Try it:
Please copy out all the data. Every detail stays the same.

[Data shown Boundary: Start]

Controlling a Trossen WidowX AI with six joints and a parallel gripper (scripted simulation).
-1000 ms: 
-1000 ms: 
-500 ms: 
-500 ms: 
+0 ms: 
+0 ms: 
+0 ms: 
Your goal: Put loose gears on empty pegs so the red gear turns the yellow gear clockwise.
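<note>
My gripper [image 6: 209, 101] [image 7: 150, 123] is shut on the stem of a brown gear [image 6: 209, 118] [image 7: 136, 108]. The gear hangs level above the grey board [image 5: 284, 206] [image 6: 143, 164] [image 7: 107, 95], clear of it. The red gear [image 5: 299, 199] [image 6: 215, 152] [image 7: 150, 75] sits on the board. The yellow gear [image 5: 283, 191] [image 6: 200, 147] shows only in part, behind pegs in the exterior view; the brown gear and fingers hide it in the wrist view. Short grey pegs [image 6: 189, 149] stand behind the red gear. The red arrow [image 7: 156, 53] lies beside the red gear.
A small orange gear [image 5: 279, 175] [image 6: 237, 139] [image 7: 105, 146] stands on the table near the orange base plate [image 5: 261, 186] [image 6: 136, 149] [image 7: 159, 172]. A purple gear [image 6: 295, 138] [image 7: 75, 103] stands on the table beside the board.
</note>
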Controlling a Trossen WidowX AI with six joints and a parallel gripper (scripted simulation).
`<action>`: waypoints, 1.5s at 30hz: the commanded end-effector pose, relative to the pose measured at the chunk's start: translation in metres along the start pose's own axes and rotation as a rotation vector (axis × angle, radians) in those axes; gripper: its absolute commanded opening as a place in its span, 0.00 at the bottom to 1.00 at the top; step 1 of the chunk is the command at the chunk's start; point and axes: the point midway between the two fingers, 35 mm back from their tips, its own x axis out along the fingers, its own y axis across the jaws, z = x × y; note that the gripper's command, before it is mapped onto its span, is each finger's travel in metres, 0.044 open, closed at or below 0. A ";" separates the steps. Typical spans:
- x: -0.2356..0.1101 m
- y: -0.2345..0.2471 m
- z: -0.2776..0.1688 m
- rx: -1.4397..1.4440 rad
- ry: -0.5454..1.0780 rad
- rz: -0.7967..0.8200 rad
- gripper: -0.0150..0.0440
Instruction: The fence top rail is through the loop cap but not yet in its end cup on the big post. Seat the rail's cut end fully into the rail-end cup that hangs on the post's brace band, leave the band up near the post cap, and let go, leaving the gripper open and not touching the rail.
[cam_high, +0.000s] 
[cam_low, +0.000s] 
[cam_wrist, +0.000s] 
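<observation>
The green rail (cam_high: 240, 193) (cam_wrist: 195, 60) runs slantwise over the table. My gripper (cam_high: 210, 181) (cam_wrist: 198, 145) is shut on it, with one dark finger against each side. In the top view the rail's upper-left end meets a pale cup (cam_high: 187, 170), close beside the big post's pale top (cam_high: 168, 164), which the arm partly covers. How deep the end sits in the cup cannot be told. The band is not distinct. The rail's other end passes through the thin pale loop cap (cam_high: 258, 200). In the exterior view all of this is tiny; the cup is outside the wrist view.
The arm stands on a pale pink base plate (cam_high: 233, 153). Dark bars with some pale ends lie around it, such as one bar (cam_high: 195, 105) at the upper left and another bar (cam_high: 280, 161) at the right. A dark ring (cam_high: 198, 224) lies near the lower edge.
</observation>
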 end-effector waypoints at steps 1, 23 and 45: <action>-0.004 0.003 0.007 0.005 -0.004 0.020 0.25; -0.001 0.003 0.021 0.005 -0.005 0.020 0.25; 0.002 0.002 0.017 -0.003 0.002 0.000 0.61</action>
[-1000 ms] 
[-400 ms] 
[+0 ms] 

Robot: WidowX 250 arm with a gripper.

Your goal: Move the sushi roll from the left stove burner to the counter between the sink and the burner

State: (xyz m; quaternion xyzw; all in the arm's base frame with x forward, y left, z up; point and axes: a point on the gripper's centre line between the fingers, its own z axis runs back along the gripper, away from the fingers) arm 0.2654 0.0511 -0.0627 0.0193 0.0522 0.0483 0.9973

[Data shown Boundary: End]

Solution for this exercise:
Controlling a Trossen WidowX AI with six joints and a parallel gripper (scripted simulation).
-1000 ms: 
-1000 ms: 
-500 ms: 
-500 ms: 
+0 ms: 
+0 ms: 
+0 ms: 
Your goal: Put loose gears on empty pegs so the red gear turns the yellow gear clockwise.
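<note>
My gripper [image 6: 209, 101] [image 7: 150, 123] is shut on the stem of a brown gear [image 6: 209, 118] [image 7: 136, 108]. The gear hangs level above the grey board [image 5: 284, 206] [image 6: 143, 164] [image 7: 107, 95], clear of it. The red gear [image 5: 299, 199] [image 6: 215, 152] [image 7: 150, 75] sits on the board. The yellow gear [image 5: 283, 191] [image 6: 200, 147] shows only in part, behind pegs in the exterior view; the brown gear and fingers hide it in the wrist view. Short grey pegs [image 6: 189, 149] stand behind the red gear. The red arrow [image 7: 156, 53] lies beside the red gear.
A small orange gear [image 5: 279, 175] [image 6: 237, 139] [image 7: 105, 146] stands on the table near the orange base plate [image 5: 261, 186] [image 6: 136, 149] [image 7: 159, 172]. A purple gear [image 6: 295, 138] [image 7: 75, 103] stands on the table beside the board.
</note>
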Controlling a Trossen WidowX AI with six joints and a parallel gripper (scripted simulation).
`<action>`: waypoints, 1.5s at 30hz: the commanded end-effector pose, relative to the pose measured at the chunk's start: translation in metres along the start pose's own axes and rotation as a rotation vector (axis × angle, radians) in those axes; gripper: its absolute commanded opening as a place in its span, 0.00 at the bottom to 1.00 at the top; step 1 of the chunk is the command at the chunk's start; point and axes: the point midway between the two fingers, 35 mm back from their tips, its own x axis out along the fingers, its own y axis across the jaws, z = x × y; note that the gripper's command, before it is mapped onto its span, is each finger's travel in metres, 0.044 open, closed at or below 0. A ";" separates the steps. Typical spans:
- x: -0.2356..0.1101 m
- y: -0.2345..0.2471 m
- z: -0.2776..0.1688 m
- rx: -1.4397..1.4440 rad
- ry: -0.5454..1.0780 rad
- rz: -0.7967..0.8200 rad
- gripper: -0.0150..0.0440
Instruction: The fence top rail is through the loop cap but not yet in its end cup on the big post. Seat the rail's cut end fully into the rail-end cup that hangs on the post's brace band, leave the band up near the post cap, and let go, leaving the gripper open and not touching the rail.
[cam_high, +0.000s] 
[cam_low, +0.000s] 
[cam_wrist, +0.000s] 
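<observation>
The green rail (cam_high: 240, 193) (cam_wrist: 195, 60) runs slantwise over the table. My gripper (cam_high: 210, 181) (cam_wrist: 198, 145) is shut on it, with one dark finger against each side. In the top view the rail's upper-left end meets a pale cup (cam_high: 187, 170), close beside the big post's pale top (cam_high: 168, 164), which the arm partly covers. How deep the end sits in the cup cannot be told. The band is not distinct. The rail's other end passes through the thin pale loop cap (cam_high: 258, 200). In the exterior view all of this is tiny; the cup is outside the wrist view.
The arm stands on a pale pink base plate (cam_high: 233, 153). Dark bars with some pale ends lie around it, such as one bar (cam_high: 195, 105) at the upper left and another bar (cam_high: 280, 161) at the right. A dark ring (cam_high: 198, 224) lies near the lower edge.
</observation>
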 end-effector waypoints at steps 1, 23 and 45: <action>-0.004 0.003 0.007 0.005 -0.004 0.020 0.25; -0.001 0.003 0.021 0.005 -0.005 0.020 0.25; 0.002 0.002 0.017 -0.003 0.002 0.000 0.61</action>
[-1000 ms] 
[-400 ms] 
[+0 ms] 

Robot: WidowX 250 arm with a gripper.

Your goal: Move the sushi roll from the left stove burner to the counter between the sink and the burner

State: (xyz m; quaternion xyzw; all in the arm's base frame with x forward, y left, z up; point and axes: a point on the gripper's centre line between the fingers, its own z axis runs back along the gripper, away from the fingers) arm 0.2654 0.0511 -0.0627 0.0193 0.0522 0.0483 0.9973

A complete answer has now been given to the exercise.